BEGIN Information shown

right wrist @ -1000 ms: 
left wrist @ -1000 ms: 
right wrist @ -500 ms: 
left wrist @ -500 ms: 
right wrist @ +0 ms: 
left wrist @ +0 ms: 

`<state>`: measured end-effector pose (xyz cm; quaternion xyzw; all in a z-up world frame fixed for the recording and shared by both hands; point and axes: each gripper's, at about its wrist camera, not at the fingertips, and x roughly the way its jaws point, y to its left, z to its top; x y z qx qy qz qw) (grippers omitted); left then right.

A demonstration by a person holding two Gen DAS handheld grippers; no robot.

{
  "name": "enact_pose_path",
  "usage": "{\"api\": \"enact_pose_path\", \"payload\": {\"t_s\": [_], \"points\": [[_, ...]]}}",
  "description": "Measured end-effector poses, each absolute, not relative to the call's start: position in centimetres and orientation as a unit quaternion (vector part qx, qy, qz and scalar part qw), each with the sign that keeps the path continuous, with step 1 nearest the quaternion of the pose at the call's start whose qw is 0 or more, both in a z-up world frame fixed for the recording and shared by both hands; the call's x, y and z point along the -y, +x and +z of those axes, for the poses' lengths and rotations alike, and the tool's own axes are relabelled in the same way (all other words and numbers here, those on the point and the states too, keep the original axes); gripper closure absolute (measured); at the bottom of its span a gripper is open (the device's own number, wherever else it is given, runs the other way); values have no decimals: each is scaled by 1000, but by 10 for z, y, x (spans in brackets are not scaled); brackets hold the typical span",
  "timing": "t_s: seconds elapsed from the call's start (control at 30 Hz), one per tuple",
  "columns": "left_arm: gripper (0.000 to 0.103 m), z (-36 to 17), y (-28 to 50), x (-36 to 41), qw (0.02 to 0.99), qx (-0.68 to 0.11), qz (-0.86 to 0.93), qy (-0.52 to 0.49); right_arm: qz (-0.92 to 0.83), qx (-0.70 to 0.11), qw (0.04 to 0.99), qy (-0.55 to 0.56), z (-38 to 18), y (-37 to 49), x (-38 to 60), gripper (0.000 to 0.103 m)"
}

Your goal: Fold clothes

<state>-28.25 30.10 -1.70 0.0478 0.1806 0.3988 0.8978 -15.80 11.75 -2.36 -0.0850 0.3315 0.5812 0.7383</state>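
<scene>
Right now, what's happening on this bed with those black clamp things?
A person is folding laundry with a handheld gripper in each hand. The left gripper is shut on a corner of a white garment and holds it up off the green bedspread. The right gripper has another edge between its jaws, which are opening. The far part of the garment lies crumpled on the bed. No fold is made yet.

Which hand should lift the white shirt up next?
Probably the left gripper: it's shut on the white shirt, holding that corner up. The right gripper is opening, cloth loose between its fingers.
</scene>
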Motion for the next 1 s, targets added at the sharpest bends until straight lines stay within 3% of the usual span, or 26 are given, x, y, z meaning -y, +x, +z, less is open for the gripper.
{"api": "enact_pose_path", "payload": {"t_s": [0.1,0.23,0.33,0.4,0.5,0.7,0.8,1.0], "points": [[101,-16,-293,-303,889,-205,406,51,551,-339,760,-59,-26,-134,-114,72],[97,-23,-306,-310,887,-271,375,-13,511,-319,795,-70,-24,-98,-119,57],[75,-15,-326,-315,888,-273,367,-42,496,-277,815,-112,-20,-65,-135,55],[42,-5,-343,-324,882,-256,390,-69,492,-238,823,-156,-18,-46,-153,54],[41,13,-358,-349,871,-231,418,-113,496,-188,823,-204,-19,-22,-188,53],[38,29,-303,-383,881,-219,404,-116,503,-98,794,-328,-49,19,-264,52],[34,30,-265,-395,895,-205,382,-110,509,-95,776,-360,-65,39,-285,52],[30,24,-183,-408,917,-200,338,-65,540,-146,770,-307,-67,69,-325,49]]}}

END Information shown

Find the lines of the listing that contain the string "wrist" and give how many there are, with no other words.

7